Untuk mencapai target tersebut, Bupati Melawi, H. Dadi Sunarya Usfa Yursa, meminta seluruh Organisasi Perangkat Daerah (OPD) penghasil PAD agar bekerja secara maksimal dan mampu menggali potensi pendapatan dari berbagai sektor.
Hal itu disampaikan Bupati Dadi saat menghadiri Musyawarah Perencanaan Pembangunan (Musrenbang) Tingkat Kecamatan Nanga Pinoh 2026 yang digelar di Aula Kantor Camat Nanga Pinoh, Senin (9/2).
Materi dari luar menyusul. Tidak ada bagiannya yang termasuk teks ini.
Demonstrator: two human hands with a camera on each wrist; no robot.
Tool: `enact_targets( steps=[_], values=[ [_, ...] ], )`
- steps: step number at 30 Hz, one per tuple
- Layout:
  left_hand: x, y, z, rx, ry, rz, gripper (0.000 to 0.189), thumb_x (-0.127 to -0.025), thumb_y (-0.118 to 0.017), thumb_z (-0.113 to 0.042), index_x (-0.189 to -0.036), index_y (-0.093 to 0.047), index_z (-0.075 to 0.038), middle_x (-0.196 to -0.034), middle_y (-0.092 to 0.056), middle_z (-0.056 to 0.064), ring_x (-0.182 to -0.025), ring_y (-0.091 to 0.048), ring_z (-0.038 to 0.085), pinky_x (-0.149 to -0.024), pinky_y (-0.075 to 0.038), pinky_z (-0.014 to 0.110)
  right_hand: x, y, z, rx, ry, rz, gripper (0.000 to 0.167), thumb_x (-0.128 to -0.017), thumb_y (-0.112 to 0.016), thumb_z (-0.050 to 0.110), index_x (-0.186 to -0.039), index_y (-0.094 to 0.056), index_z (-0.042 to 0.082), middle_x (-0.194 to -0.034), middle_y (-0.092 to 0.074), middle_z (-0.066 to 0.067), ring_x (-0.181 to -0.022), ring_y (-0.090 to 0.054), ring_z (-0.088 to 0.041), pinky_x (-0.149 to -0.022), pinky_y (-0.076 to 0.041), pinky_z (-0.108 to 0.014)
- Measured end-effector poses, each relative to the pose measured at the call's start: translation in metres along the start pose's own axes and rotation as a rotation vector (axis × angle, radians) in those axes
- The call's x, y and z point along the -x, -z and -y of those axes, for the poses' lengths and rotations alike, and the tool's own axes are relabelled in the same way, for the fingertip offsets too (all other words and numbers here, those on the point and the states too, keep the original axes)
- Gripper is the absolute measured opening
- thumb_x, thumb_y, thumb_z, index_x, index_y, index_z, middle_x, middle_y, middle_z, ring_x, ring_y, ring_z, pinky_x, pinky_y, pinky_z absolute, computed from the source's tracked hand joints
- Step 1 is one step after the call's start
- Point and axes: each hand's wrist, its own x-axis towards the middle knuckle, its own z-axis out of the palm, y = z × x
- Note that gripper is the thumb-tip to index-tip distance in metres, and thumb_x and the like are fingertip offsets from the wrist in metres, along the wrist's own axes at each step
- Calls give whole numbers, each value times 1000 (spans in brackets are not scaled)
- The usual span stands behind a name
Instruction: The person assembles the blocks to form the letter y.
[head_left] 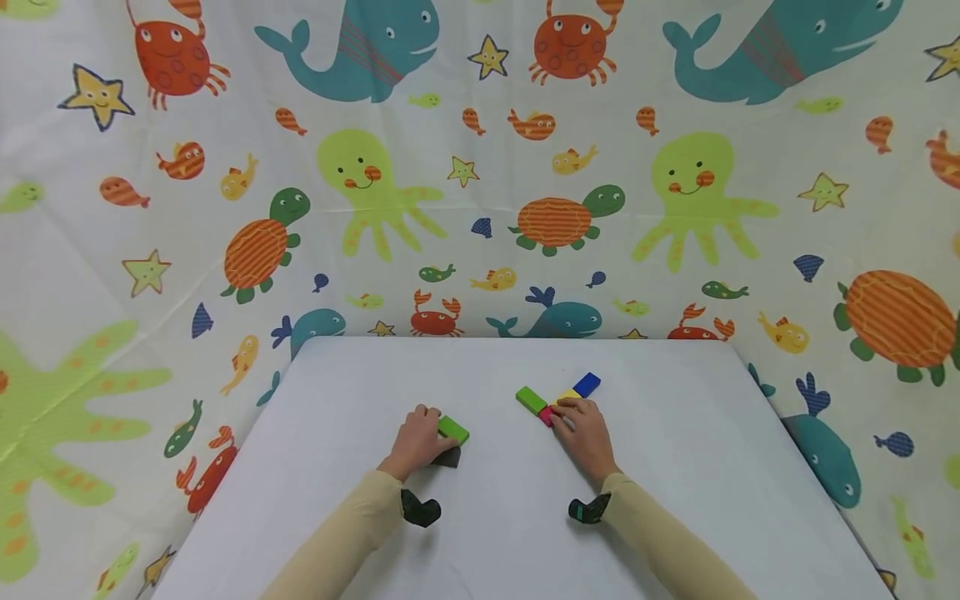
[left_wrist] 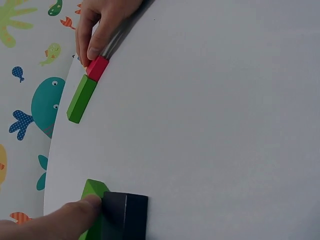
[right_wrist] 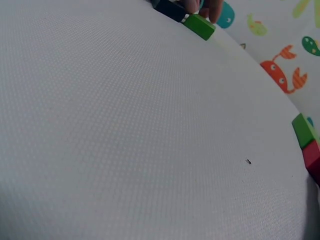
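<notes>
My left hand (head_left: 417, 439) pinches a green block (head_left: 454, 429) on the left half of the table. Right beside that block lies a black block (head_left: 448, 457), partly behind the hand in the head view; the left wrist view has the black block (left_wrist: 125, 215) up against the green one. Farther right, my right hand (head_left: 587, 437) holds a small red block (head_left: 545, 416) between thumb and fingers. A second green block (head_left: 531, 400) meets the red block end to end. A yellow block (head_left: 570, 395), half hidden by the right fingers, touches a blue block (head_left: 587, 384).
All the blocks lie on a white table (head_left: 510, 517). Behind it and at its sides hangs a cloth (head_left: 480, 183) printed with sea animals. Each forearm has a dark wrist device, the left one (head_left: 421, 509) and the right one (head_left: 589, 509).
</notes>
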Motion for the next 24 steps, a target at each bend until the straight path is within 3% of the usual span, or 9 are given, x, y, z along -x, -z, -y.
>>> enact_targets(
  steps=[9,17,24],
  values=[
    [-6,-8,-6,9,7,16,52,-81,-79,-32,-110,-59,5,-98,-52,15,-81,-52,25,-70,-49,42,-2,2,-1,13,-40,21,23,-88,-74,19,-108,-75,6,-113,-67,-8,-108,-55,-26,-95,-45,-44],
    [-12,-13,-10,27,-18,-13,46,-81,-78,-27,-107,-60,6,-95,-52,15,-78,-50,25,-68,-48,41,-1,0,1,1,-15,16,23,-89,-74,20,-108,-75,7,-112,-67,-8,-107,-55,-26,-94,-45,-44],
    [-34,-24,-26,22,-46,-36,44,-82,-76,-28,-109,-64,5,-98,-55,14,-82,-50,24,-69,-48,39,-2,-1,1,4,-18,0,22,-88,-74,17,-107,-75,6,-111,-67,-7,-106,-55,-26,-93,-45,-44]
  ],
)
“Saya berharap seluruh OPD penghasil PAD dapat bekerja lebih optimal dan kreatif dalam menggali potensi pendapatan daerah, sehingga target PAD tahun 2026 sebesar Rp 104,5 miliar dapat tercapai,” ujar Bupati.
Bupati menjelaskan bahwa realisasi PAD Kabupaten Melawi pada tahun anggaran 2025 mencapai Rp 83,96 miliar atau 99,82 persen dari target yang ditetapkan sebesar Rp 84,11 miliar.
Menurutnya, capaian tersebut menunjukkan kinerja yang cukup baik dan menjadi modal penting untuk meningkatkan target PAD pada tahun berikutnya, namun tetap membutuhkan kerja keras dan sinergi seluruh OPD.
“Capaian PAD tahun 2025 hampir mencapai target yang ditetapkan. Ini menunjukkan bahwa potensi PAD kita masih sangat memungkinkan untuk ditingkatkan pada tahun 2026,” ujarnya.
Lebih lanjut, Bupati menegaskan bahwa peningkatan PAD merupakan langkah strategis untuk menjaga kesinambungan pembangunan daerah, terutama di tengah adanya pengurangan dana transfer dari pemerintah pusat yang diperkirakan mencapai Rp 261 miliar pada tahun anggaran 2026.
“Dengan berkurangnya dana transfer pusat, kita dituntut untuk lebih mandiri dalam pembiayaan pembangunan melalui optimalisasi sumber-sumber pendapatan daerah. Oleh karena itu, peningkatan PAD menjadi kunci utama agar program pembangunan daerah tetap berjalan,” tegasnya.
Pada kesempatan tersebut, Bupati juga mengimbau kepada masyarakat, khususnya para wajib pajak yang masih memiliki tunggakan, agar segera melunasi kewajiban pajaknya.
“Pajak yang dibayarkan masyarakat akan kembali untuk pembangunan dan kesejahteraan bersama,” pungkas Bupati.